Extension students may receive separate accounts for the purpose of accessing Datahub. To look up your account information and reset any additional account passwords, visit https://sdacs.ucsd.edu/~icc/index.php and enter your AX account in the username field and your UID in the Student ID field (e.g. “axNNNN”, “cs120sp20aa”, etc.)
Sometimes Datahub does have availability issues. Usually it is back up and running again within an hour. In other instances, there are some things you can do to get the notebook running again: Make sure your internet connection is working. If you can, restart your server by clicking the button at the top right labeled “Control Panel”, then select “Stop My Server”, followed by “Start My Server”. If that doesn’t work, try restarting your computer and using a different browser.
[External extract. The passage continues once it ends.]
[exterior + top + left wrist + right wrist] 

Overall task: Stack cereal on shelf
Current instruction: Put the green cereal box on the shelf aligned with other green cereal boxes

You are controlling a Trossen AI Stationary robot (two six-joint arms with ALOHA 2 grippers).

Whenever you resume working on a notebook, run all cells you’ve previously completed. If your problem persists after trying all these steps, please notify us.
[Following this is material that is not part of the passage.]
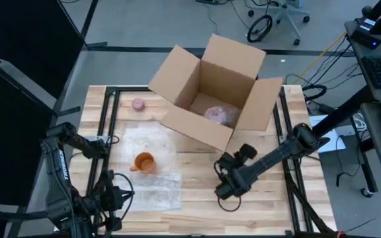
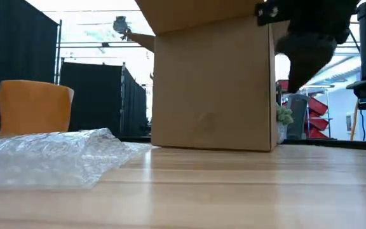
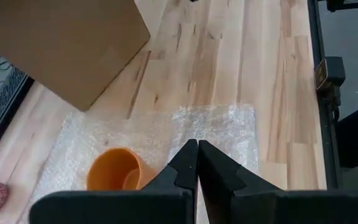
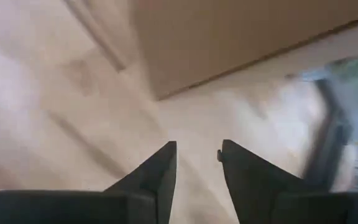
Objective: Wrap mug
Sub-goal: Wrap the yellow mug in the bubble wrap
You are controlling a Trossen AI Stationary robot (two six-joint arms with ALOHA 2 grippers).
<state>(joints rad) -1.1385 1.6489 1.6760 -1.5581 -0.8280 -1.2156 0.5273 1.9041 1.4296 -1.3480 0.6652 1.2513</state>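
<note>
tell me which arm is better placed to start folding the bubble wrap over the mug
Left, probably. The left gripper, fingers shut, sits at the near edge of the bubble wrap that the orange mug stands on. The right gripper, open, hovers over bare wood beside the cardboard box, farther away.

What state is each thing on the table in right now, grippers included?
Orange mug: upright on the bubble wrap, unwrapped.
Bubble wrap: spread flat on the table.
Cardboard box: flaps open, a wrapped bundle inside.
Left gripper: shut, empty, above the bubble wrap.
Right gripper: open, empty, above bare wood.
</note>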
If one particular cell seems to cause your kernel to die, your code is probably incorrect in a way that is causing the computer to use more memory than it has available. For instance: your code is trying to create a gigantic array. To prevent from crashing the entire server, the kernel will “die”. This is an indication that there is a mistake in your code that you need to fix.
Go to the Cell menu in the top toolbar, then “Run All.” You can also select a certain cell and run all cells before this point, or run all cells after this point. You should run all the cells in your notebook before submitting to confirm that you pass all the tests.
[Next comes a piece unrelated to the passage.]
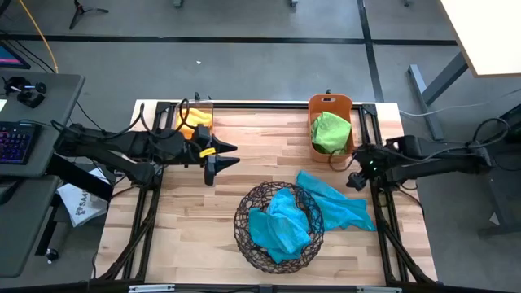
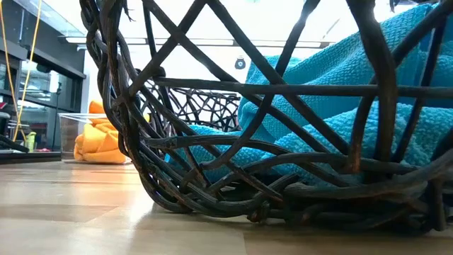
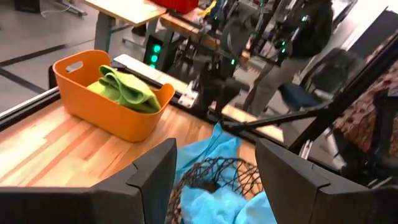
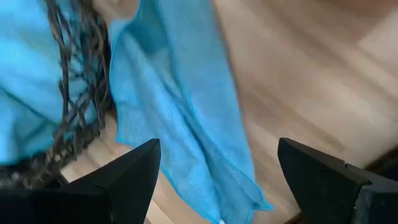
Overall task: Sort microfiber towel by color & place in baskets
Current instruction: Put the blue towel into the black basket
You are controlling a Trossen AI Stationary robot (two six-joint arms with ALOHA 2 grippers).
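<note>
A round dark wire-mesh bowl (image 1: 279, 226) stands at the table's near middle with turquoise towels (image 1: 278, 224) in it. One turquoise towel (image 1: 335, 201) drapes over the bowl's right rim onto the table; it also shows in the right wrist view (image 4: 180, 106). A salmon-orange bin (image 1: 330, 124) at the far right holds a lime green towel (image 1: 330, 131). A clear bin (image 1: 196, 120) at the far left holds orange towels (image 2: 99, 139). My left gripper (image 1: 224, 156) is open and empty left of the bowl. My right gripper (image 1: 356, 180) is open and empty above the draped towel's right part.
Black frame rails run along the table's left, right and far edges (image 1: 260, 104). Bare wood lies between the bins and at the near left (image 1: 175, 228). A desk with a keyboard (image 1: 16, 142) stands left of the table. People stand beyond the table in the left wrist view (image 3: 292, 37).
</note>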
You must first log datahub.ucsd.edu, then click the assignment link. Click the link again AFTER logging in.
This can happen if you “overwrite” a variable that is used in a question. For instance, if Question 1 asks you to store your answer in a variable named foo, and later on in the notebook you change the value of foo, you’ll see the test after Question 1 pass, but the test at the end of the notebook fail. Make sure to rename later instances of that variable so you’re not overwriting it.
You probably ran your notebook out of order. Re-run previous cells.
This can happen if you’re running your notebook’s cells out-of-order. The autograder runs your notebook top-to-bottom. If you’re defining a variable at the bottom of your notebook and using it at the top, the Gradescope autograder will fail because it doesn’t recognize the variable when it encounters it.
This is why we recommend running Kernel -> Restart and Run All: it “forgets” all of the variables and runs the notebook from top-to-bottom, just like the Gradescope autograder will. It will highlight any issues. Find the first cell that raises an error. Make sure that all of the variables used in that cell have been defined above that cell, and not below.
If it has been a while since you’ve worked on an assignment, the kernel will shut itself down to preserve memory. When this happens, all of your variables are forgotten, including the grader. That’s OK: you’ll just need to re-run all of the cells. The easiest way to do this is by using Kernel -> Restart and Run All.
While you might see the correct answer displayed as the result of the cell, chances are it isn’t being stored in the answer variable. Make sure you are assigning the result to the answer variable. Make sure there are no typos in the variable name.
This error is telling you that the answer should be an integer, but your answer is not. This often happens when you’ve done some intermediate work towards the answer and saved an intermediate result in the answer variable instead of the final result.
Sometimes instead of
isinstance(..., numbers.Integral), you’ll see something like
isinstance(..., bpd.DataFrame). This is saying that the answer should be a DataFrame, but yours was something else. The rest of the above still applies.
Check the type of your answer variable with
type(). Is it what you expected?
It can be difficult to decipher the meaning of error messages in Python. Here is a useful guide. You can also ask in tutor hours, or on Campuswire, provided you are not posting your code publicly or otherwise giving away the answer in your post. Understanding cryptic error messages is a skill that comes with experience.